Reputation: 421
I am a dinosaur developer, so NuGet is relatively new to me, I am used to manage third parties open source libraries having a single project with the code or the binaries, that I will keep updated when necessary and this project publishes the dll(s) on a common folder from where I reference the libraries in all my projects. This makes easy to maintain the third party libraries and in my projects I just need to rebuild when I update the library and all goes OK. Now many open source projects publish their libraries on NuGet and it is easy to reference them in the projects, but I dread the fact that I have to download a copy of the library for each project in which I use it, this, in my opinion is something that can lead to chaos. Especially if I have 2 projects that build dlls that end up using 2 different versions of the same packages and are used both in an application with problems and conflicts. So my question to those who use NuGet from a longer time is: Can I proceed with NuGet packages as with other libraries and create a project that references them, use it to publish the dlls in a single folder and then reference the dlls of the packages from my dlls and applications on the published folder.
I hope I've been clear.
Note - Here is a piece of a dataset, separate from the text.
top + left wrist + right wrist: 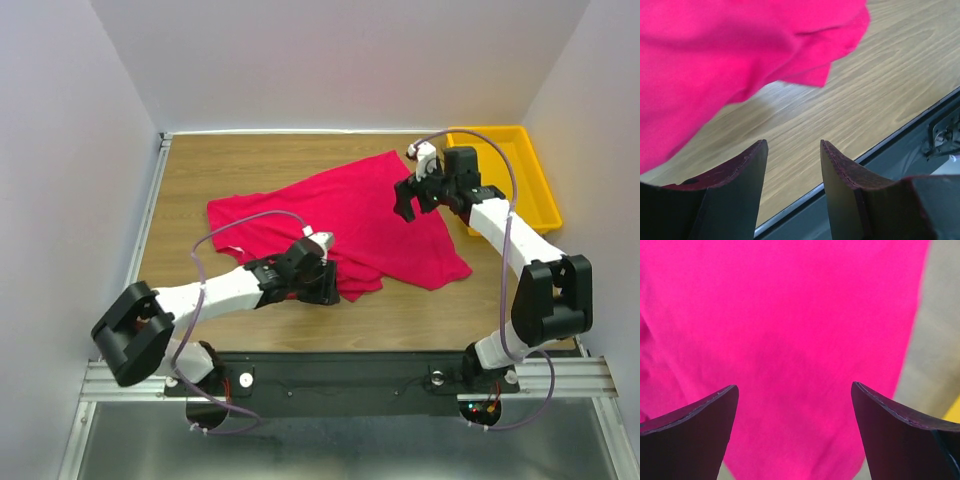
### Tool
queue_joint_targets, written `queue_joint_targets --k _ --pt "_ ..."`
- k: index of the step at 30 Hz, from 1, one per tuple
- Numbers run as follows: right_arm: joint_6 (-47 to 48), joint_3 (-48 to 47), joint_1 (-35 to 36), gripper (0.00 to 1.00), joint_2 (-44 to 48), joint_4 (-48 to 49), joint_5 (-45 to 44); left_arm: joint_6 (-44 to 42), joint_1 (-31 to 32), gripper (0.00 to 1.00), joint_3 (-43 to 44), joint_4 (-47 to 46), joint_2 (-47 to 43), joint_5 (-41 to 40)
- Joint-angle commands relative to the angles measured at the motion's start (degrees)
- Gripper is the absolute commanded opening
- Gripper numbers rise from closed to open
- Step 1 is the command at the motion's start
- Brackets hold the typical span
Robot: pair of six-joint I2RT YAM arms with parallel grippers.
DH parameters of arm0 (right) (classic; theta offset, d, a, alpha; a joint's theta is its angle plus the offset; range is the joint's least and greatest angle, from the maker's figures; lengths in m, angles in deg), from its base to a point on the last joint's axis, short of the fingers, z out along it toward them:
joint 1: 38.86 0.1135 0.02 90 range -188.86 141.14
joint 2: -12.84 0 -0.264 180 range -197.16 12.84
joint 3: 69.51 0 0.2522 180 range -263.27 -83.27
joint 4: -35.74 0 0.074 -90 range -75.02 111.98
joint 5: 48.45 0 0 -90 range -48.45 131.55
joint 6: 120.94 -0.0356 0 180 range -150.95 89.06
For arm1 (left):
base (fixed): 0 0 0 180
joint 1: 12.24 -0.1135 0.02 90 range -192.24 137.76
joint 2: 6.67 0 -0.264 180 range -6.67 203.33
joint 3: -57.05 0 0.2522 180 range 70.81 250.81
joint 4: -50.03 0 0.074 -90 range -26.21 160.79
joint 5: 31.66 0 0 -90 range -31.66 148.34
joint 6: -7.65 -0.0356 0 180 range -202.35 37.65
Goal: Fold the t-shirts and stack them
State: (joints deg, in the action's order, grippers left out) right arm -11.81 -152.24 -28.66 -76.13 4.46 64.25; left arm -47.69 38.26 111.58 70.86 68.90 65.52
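Note:
One crimson-pink t-shirt (pixel 350 215) lies loosely spread and partly rumpled across the middle of the wooden table (pixel 190 170). My left gripper (pixel 322 288) sits low at the shirt's near edge. In the left wrist view it (pixel 792 145) is open over bare wood, nothing between its fingers, and the shirt (pixel 715 60) hangs past it at the upper left. My right gripper (pixel 406 203) hovers over the shirt's right part. The right wrist view shows it (pixel 795 387) wide open above the cloth (pixel 790 315), holding nothing.
A yellow plastic tray (pixel 512 170) stands at the table's back right, close behind the right arm; a sliver of it (pixel 955 412) shows in the right wrist view. The table's metal front rim (pixel 890 142) runs just past the left gripper. White walls enclose the table.

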Motion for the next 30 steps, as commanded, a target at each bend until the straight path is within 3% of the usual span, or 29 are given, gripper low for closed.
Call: queue_joint_targets --k 1,4,10,14,19,20,23,30 --pt "1.96 7.25 -0.70 1.00 2.38 -0.50 1.56 1.12 4.41 0.58 7.89 -0.92 6.75 -8.56" --pt "1.70 8.85 -1.93 1.00 4.24 -0.50 1.12 2.08 6.79 0.59 12.56 0.48 12.04 -11.21" --pt "-0.67 10.87 -8.08 1.00 7.32 -0.50 5.33 2.00 12.51 0.61 27.67 11.98 26.54 -21.92" --pt "-1.20 12.36 -9.93 1.00 8.46 -0.50 6.83 0.86 13.40 0.60 30.76 13.93 32.17 -25.01" --pt "-1.56 13.60 -11.60 1.00 9.25 -0.50 7.45 -0.46 14.10 0.33 30.86 15.69 32.62 -27.13" --pt "-1.73 13.77 -12.04 1.00 9.25 -0.41 7.97 -0.90 14.27 0.22 29.99 16.04 32.10 -27.65" --pt "-2.00 14.04 -12.74 1.00 9.16 -0.50 8.94 -1.52 14.54 0.00 27.61 16.04 30.43 -28.36" --pt "-2.44 14.21 -13.80 1.00 9.25 -0.50 9.73 -5.56 18.13 0.00 24.62 19.03 19.90 -24.24"
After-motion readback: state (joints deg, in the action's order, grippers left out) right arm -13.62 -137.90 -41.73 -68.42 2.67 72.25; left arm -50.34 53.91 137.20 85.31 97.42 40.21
Thanks for any thoughts you can share on this topic Sabrina
Upvotes: 0
Views: 196
Reputation: 2258
Having all your 3rd party libraries for all your projects in a single folder can lead to dll versions hell. If you update a single dll which contains breaking changes and which is referenced by other projects, then you will have fix/rebuild all projects that references it.
To resolve the issue with downloading the same packages for every project you can create a local repository and configure Visual Studio to use your local repository. So if your local repository contains a single version of log4net, you'll be able to use only that specific version. Even more you can configure repository to use a shared folder, in this case all developers and even your build server will be able to use that repository.
There are a lot advantages of using NuGet, such as saving a lot of space on your hard disks and others. For example I created NuGet packages for our internal framework, so all our projects just reference those packages, rather than each project has its own version in its bin folder.